Go line by line through the data below, counting each one that has "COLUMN", and give the final count only.

• _Available data_:
-.-.-
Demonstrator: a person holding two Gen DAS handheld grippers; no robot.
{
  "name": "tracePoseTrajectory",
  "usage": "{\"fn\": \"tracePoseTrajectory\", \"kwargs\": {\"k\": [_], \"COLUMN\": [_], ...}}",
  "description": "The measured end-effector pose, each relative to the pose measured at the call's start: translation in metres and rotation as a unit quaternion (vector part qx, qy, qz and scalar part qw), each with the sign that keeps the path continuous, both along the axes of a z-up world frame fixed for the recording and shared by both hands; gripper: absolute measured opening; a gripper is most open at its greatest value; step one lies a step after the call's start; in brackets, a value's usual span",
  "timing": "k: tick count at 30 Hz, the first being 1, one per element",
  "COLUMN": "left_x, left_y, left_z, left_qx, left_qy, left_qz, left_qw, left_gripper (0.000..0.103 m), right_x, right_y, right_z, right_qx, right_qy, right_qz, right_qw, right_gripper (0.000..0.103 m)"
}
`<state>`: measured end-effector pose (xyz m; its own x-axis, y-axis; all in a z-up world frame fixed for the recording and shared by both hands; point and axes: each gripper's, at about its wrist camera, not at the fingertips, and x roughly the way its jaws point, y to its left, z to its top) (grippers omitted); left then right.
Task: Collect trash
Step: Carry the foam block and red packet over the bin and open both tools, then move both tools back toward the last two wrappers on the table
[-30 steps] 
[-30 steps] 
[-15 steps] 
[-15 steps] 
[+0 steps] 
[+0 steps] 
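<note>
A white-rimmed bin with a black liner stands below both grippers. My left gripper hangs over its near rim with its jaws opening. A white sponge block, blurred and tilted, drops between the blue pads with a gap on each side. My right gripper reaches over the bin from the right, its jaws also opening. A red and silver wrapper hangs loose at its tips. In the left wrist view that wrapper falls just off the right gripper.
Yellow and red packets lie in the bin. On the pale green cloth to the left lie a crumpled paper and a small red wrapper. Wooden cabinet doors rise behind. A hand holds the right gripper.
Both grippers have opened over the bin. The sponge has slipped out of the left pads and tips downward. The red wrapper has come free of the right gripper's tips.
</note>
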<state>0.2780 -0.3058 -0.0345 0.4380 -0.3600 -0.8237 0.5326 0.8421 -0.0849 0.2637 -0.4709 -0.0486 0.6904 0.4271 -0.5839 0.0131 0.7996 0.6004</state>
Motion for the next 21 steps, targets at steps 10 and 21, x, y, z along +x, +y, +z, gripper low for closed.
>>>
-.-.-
• _Solution for this exercise_:
2